Otro de los ejes abordados fue el desafío que presenta la globalización y el hecho de que una empresa no siempre opera bajo las regulaciones de un solo país. De ahí también la necesidad de acuerdos entre países para luchar contra la corrupción. En ese marco, el diputado nacional Fernando Iglesias afirmó que “el gran problema de la región latinoamericana es el crimen organizado y que debe ser enfrentado con herramientas del siglo XXI. Pensamos en una Corte pequeña que se ocupe de las cúpulas mafiosas y que combata delitos transnacionales, con dos o tres casos emblemáticos”.

Por su parte, Alonso Hurtado, vicepresidente de la Asociación Española de Compliance, brindó consejos para el manejo de la tecnología en las firmas de abogados y habló sobre los beneficios del blockchain para asegurar la trazabilidad y la integridad de las operaciones. Y concluyó que “los ataques informáticos no vienen por la tecnología, el eslabón más débil son las personas”.

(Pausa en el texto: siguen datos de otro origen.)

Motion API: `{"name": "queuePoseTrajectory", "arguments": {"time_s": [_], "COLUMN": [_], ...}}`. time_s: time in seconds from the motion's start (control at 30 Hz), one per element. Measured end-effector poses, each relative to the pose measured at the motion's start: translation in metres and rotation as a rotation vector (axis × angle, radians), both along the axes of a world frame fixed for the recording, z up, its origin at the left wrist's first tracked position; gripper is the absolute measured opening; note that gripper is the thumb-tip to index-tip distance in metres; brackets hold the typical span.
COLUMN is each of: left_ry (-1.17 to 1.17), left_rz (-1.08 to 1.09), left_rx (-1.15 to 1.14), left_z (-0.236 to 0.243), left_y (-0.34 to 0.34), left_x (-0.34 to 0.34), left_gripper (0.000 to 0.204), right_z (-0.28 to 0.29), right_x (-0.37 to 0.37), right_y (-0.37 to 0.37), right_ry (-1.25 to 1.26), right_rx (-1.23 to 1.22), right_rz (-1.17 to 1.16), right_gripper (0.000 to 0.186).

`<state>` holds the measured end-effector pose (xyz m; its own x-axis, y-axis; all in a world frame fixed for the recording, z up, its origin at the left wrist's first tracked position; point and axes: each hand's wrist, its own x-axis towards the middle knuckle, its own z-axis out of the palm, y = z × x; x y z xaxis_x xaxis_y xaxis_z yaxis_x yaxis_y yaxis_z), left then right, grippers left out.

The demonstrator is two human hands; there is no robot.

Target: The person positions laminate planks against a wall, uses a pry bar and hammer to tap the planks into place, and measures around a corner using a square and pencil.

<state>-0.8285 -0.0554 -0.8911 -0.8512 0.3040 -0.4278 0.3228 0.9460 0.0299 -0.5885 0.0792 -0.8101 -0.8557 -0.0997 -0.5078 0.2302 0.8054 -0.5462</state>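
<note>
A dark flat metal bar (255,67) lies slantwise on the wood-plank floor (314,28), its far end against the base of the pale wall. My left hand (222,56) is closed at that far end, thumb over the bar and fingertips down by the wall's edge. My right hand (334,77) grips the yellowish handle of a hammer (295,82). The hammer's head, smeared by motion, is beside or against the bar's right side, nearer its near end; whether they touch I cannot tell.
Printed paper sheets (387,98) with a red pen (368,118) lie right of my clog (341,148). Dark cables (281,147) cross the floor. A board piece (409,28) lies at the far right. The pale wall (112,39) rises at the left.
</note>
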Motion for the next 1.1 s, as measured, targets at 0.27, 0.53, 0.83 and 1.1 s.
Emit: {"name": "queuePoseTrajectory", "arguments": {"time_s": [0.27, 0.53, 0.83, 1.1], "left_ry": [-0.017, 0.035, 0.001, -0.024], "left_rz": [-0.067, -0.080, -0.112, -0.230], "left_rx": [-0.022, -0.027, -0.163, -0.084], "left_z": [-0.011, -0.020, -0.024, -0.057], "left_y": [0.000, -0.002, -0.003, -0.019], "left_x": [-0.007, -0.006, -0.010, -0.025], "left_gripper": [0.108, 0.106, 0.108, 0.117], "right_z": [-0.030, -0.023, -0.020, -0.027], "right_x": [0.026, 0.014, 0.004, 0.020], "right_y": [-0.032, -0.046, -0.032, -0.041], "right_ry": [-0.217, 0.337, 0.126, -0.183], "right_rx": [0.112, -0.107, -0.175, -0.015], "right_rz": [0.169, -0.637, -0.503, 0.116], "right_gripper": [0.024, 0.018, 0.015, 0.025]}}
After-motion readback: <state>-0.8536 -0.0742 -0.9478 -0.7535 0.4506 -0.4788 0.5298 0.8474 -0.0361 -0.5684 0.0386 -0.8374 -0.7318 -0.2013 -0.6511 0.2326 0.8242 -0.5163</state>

En otro panel se analizaron las medidas que se están implementando a nivel gubernamental en un contexto de mayor transparencia. Así Marcelo Scaglione, Subsecretario Representante ante la OCDE, recalcó que “los países integrantes de la OCDE basaron su crecimiento en dos pilares: la confianza y el cumplimiento de la ley”.

Para finalizar con el tema central del Congreso, todos los especialistas concluyeron en la importancia de erradicar la corrupción como base fundamental para la evolución de cualquier país y hacer un buen uso del Compliance tanto en el sector público como en el privado como herramienta para lograr dicho objetivo.

A modo de cierre, Thomson Reuters presentó un estudio que compara la rentabilidad de los últimos 10 años de las empresas que forman parte del Standard and Poor’s 500 (S&P 500) y demostró que aquellas que tienen una política de gobierno corporativa bien explícita presentan una mejor performance.